- **EXERCISE BRIEF**: Please copy exactly the lines from the top of the data through the line containing "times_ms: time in", and nothing else.

[Items from a dataset]
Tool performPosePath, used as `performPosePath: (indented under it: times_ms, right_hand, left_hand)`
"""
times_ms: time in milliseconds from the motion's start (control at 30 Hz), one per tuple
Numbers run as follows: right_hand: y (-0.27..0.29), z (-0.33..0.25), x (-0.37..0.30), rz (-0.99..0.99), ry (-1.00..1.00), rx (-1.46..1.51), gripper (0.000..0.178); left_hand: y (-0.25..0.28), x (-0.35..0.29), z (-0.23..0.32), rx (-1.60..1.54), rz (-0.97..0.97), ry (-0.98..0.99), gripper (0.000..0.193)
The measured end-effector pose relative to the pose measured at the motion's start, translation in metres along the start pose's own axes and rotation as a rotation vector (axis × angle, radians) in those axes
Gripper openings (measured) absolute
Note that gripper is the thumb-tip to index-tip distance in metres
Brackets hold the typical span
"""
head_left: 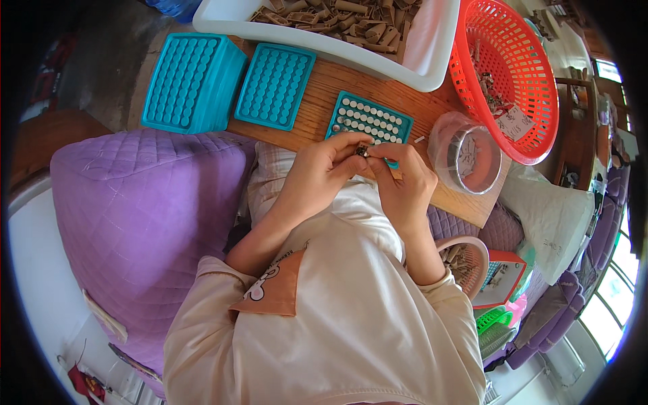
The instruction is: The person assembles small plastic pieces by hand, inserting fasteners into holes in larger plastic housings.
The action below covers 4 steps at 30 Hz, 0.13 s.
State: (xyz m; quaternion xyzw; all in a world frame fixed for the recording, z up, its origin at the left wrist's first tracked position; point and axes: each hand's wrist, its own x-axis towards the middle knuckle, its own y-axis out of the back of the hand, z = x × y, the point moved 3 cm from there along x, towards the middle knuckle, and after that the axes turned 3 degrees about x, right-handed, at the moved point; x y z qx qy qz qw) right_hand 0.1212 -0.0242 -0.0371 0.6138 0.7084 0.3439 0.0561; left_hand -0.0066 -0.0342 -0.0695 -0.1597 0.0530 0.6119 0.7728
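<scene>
Close together over the table's near edge, both my hands pinch at one spot. Between thumb and fingers of my left hand [331, 165] is a small dark part [362, 151] with a metallic look; its exact kind is too small to tell. The fingertips of my right hand [403, 172] meet it from the other side, closed on something I cannot make out. Just beyond the fingers lies a teal tray [409, 124] with rows of round white pieces in its holes. My hands hide part of its near side.
Teal trays, one stack [233, 81] and one group [275, 86], stand left on the wooden table [324, 79]. Behind is a white bin [432, 77] of brown parts. At right are a red basket [550, 101] and a bag-lined tub [498, 165]. A purple cushion [142, 223] is at left.
</scene>
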Motion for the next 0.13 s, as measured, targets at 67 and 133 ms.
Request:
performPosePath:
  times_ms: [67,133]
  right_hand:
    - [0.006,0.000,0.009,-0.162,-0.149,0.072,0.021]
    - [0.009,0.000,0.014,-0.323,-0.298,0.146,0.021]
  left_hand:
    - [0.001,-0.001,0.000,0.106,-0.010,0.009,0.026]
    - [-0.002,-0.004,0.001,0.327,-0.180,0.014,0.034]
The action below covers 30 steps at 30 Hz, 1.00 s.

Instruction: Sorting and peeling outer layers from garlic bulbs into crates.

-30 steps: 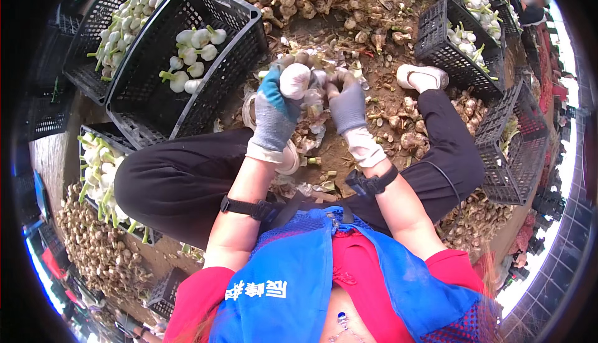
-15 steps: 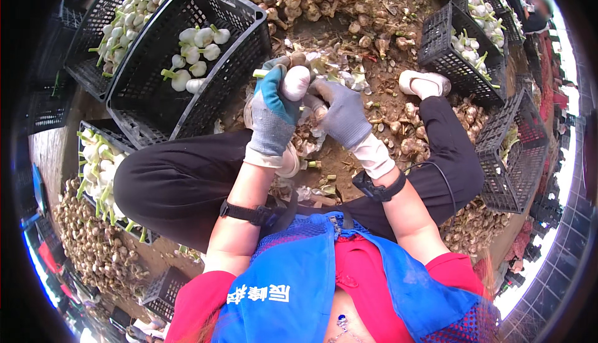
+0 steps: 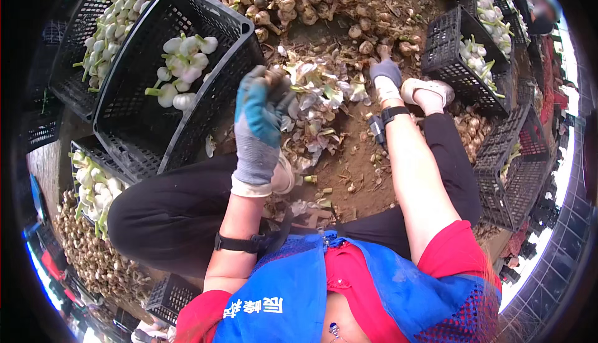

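My left hand (image 3: 258, 115), in a grey glove with teal patches, is raised beside the black crate (image 3: 240, 28). Its fingers are loosely curled and apart, somewhat blurred, and I see nothing in them. Several white peeled garlic bulbs (image 3: 167, 95) with short green stems lie inside that crate. My right hand (image 3: 385, 72), in a grey glove, stretches forward to the near edge of a heap of unpeeled brown garlic (image 3: 305, 9). Its dirt-coloured fingertips reach out next to a loose garlic bulb (image 3: 366, 47); whether they touch it is hard to tell.
Papery garlic skins (image 3: 317, 94) litter the dirt between my legs. Another crate of white garlic (image 3: 115, 31) stands at far left, and more crates (image 3: 445, 53) stand on the right beyond my shoe (image 3: 430, 90). Unpeeled garlic (image 3: 99, 249) also lies at lower left.
The white garlic bulb is gone from my left hand, which has moved slightly left and loosened. My right hand has left it and reached forward to the brown heap.
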Tool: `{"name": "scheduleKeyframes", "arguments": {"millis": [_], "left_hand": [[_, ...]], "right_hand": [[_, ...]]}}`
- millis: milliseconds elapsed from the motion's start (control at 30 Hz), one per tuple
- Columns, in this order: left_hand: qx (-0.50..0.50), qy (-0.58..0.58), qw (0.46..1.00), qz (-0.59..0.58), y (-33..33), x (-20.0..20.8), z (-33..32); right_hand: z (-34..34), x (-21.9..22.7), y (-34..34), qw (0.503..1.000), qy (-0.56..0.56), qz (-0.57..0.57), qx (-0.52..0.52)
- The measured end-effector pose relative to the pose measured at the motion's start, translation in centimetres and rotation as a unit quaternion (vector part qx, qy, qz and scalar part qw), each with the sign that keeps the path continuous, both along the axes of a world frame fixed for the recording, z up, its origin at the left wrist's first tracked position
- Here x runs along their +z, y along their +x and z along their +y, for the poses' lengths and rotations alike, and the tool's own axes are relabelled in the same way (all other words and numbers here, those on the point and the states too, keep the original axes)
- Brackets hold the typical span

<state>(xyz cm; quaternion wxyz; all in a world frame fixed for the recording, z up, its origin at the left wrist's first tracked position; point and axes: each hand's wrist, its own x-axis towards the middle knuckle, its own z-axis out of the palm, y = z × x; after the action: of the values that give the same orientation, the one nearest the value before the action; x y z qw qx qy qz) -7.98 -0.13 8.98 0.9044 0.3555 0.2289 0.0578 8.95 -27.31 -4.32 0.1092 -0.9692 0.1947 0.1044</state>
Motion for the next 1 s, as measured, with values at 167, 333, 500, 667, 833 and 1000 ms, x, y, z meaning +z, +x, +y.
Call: {"name": "scheduleKeyframes", "arguments": {"millis": [167, 333, 500, 667, 833, 1000], "left_hand": [[-0.142, -0.012, 0.99, 0.018, 1.3, -1.2, -2.8], [-0.165, 0.077, 0.982, 0.046, -0.7, -2.0, -1.0], [-0.152, 0.09, 0.984, 0.034, -1.2, -1.9, -2.7], [-0.112, 0.133, 0.985, -0.004, -0.7, -3.2, -1.9], [-0.077, 0.422, 0.898, -0.099, -1.2, -2.5, -1.1], [-0.105, 0.032, 0.992, -0.059, -1.6, 0.9, -1.1]], "right_hand": [[-10.5, -6.0, 3.4, 0.996, -0.067, -0.029, 0.058], [-1.5, 1.5, -1.0, 0.928, 0.104, -0.15, 0.324], [6.2, 11.4, -7.0, 0.786, 0.586, 0.048, 0.191], [10.9, 12.4, -11.3, 0.757, 0.642, 0.063, 0.105], [12.5, 13.0, -12.6, 0.832, 0.543, -0.045, 0.104], [10.8, 14.0, -13.2, 0.781, 0.618, 0.005, 0.092]]}}
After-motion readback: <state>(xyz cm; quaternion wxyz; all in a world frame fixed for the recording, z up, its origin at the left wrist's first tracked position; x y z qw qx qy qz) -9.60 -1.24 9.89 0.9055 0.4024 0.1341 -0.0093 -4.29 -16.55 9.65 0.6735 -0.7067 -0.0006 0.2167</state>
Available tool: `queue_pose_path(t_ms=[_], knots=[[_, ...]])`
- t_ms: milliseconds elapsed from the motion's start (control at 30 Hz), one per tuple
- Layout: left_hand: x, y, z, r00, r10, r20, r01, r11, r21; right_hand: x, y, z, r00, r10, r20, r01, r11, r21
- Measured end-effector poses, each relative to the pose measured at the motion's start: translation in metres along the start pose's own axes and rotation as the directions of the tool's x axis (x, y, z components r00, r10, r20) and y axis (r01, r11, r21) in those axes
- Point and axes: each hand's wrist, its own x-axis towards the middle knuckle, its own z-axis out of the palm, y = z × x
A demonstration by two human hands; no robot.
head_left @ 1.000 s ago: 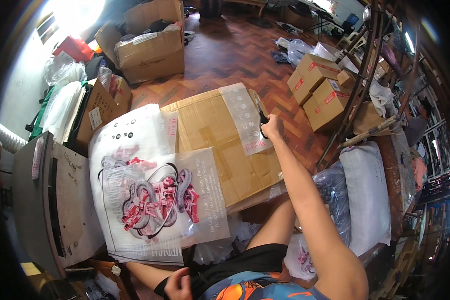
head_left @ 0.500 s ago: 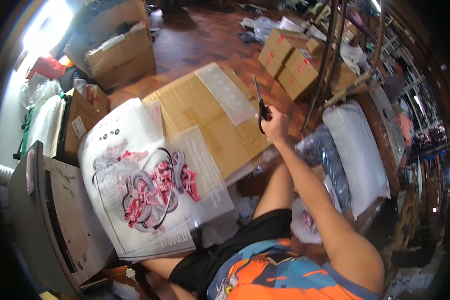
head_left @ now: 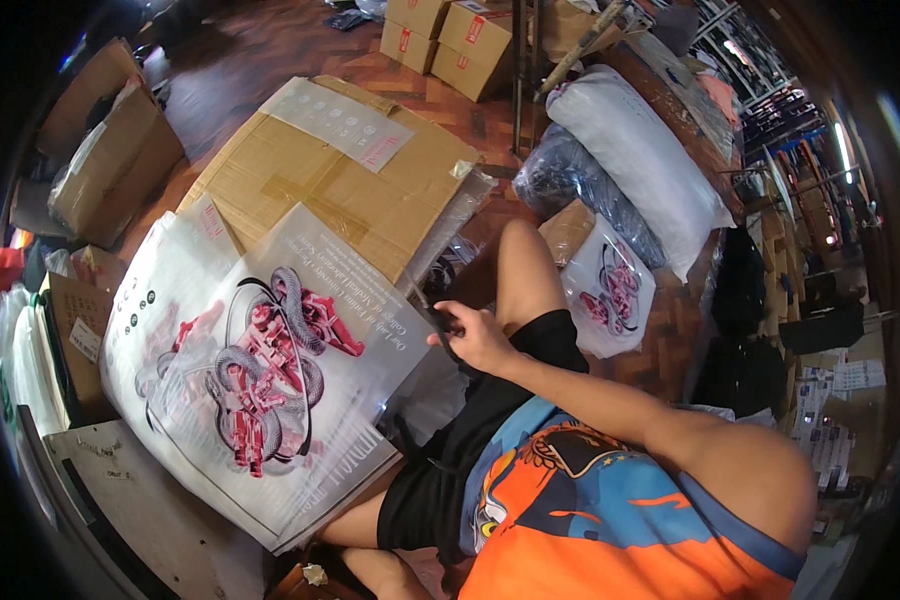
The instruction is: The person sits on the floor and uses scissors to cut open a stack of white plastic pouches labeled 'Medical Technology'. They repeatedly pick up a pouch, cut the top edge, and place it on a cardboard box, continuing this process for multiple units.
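Note:
My right hand [head_left: 478,338] is closed around the black handles of a pair of scissors [head_left: 440,318], held over my lap by the right edge of the printed sheets. The blades point up and away from me. Before me lie large translucent sheets [head_left: 310,400] with a pink and grey mechanical, snake-like print, overlapping one another. Their far part rests on a flattened-looking cardboard box [head_left: 370,215], while the near corner reaches over my left thigh. A bit of my left forearm [head_left: 385,575] shows at the lower edge; the left hand itself is hidden.
A smaller printed strip [head_left: 335,125] lies on the box's far side. To the right are a white wrapped bundle [head_left: 640,150], a dark plastic-wrapped bundle [head_left: 590,190] and a printed packet [head_left: 610,290]. Stacked cartons [head_left: 470,50] stand behind. A grey-edged panel [head_left: 150,500] stands at left.
My right hand has come down and toward me with the scissors, from above the box's right side to beside the printed sheets. The view has shifted too.

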Motion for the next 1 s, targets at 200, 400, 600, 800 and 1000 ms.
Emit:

- **RESULT OF THIS EXERCISE**:
Tool performPosePath, used as `performPosePath: (indented under it: times_ms, right_hand, left_hand)`
"""
times_ms: time in milliseconds from the motion's start (control at 30 Hz), one per tuple

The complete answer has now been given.